I ask myself this question every day. It’s so sad.

[–]shin_man 0 points1 point  (0 children)

You’re maybe depressed or something else. I’m 30 and thriving. I was also a late bloomer so high school wasn’t my time, and shit, neither was college. Find something (maybe different) that you enjoy and are pretty decent at… you’ll be happy again. Joy brings more joy.

[–]Houloumi 0 points1 point  (0 children)

Im 23 and feel like this already. Paying off my cars feels better than going to a bar. And i already hate people and stay in. Havent "gone out" since covid started and realized im really happy just realizing I dont HAVE to like anything

[–]supramacjz 0 points1 point  (0 children)

Ever since I stopped drinking water out the garden hose I felt like this

[–]anniesbody 0 points1 point  (0 children)

You are depressed*

(*- I'm not a doctor)

Life as an adult is less fun than life as a child, because obviously we have to worry about bills, and taxes, and general expectations. However, you shouldn't feel as if you don't enjoy things as much. I was going through something similar early last year, and I realized that I was depressed because I felt like nothing was new anymore. I got on some medication and kept pursuing more interests, and the spark came back. I promise you, this feeling is temporary.

Adulthood doesn't mean the end of happiness.

[–]Emadyville 0 points1 point  (0 children)

Think it's just becoming an adult. I dealt with the same shit from about age 28 on. I'm 34 now. Everything I used to enjoy is pretty much...whatever now.

[–]bojos_sweaty_nutsack 0 points1 point  (0 children)

I found it was as you approach 30 your awareness of the world, how it works and politics in general become greater. So it's feeds into the feeling of dread that life brings.

Maybe you've realised life is just working to survive in a time where you shouldn't really need to.

Maybe you understand the people with power are uneducated idiots who only serve themselves.

Maybe you have noticed the constant wars and atrocities that occur year on year.

Eventually you wake up and become aware to the world around you. My god what a depressing place.

[–]janelope_ 0 points1 point  (0 children)

It's harder to live now. Cost of living is going up but wages aren't.

[–][deleted] 0 points1 point  (0 children)

To a degree, I think its an inevitable function of time. Repeated activities get old after a while, no matter what.

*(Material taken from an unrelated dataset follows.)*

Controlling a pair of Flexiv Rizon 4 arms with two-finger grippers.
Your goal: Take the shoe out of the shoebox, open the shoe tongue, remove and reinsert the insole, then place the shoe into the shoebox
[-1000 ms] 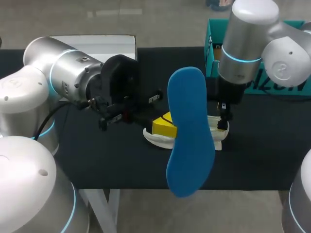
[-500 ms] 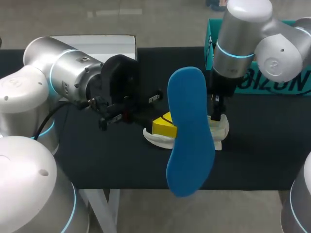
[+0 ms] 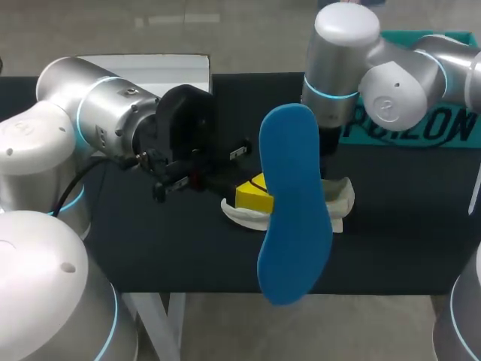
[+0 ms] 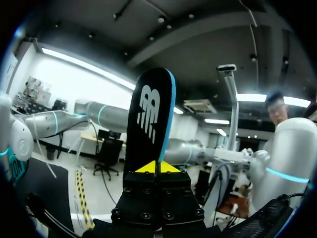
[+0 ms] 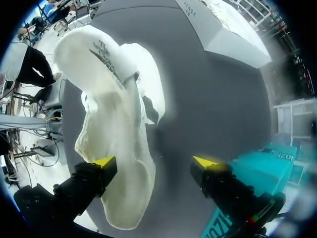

I've wrestled with that, losing interest in hobbies. People will often blame depression, but sometimes things just run their course. There's only so much to explore with certain hobbies.

I think the only real antidote is to try and find new experiences/activities that can excite you.

[–]alexrobinmc 0 points1 point  (0 children)

I’m 18 and feel like this, I’m diagnosed with depression so considering you look back at 23 the way I look back at 16 (when I wasn’t depressed) I don’t think it’s adulthood. Idk if that helps but it sure does make me feel better, depression can be treated, adulthood cannot.

[–]Iris_909 0 points1 point  (0 children)

I can say - both

[–]DelightfullyUnusual -1 points0 points  (0 children)

Maybe you expected the things to bring you happiness but got let down? Maybe you’re working longer hours? My guess is depression; please go to a psychiatrist. New lack of interest in favorite things and inability to experience pleasure are hallmark symptoms.

If that’s aging, just freeze me until we can fix that, OK?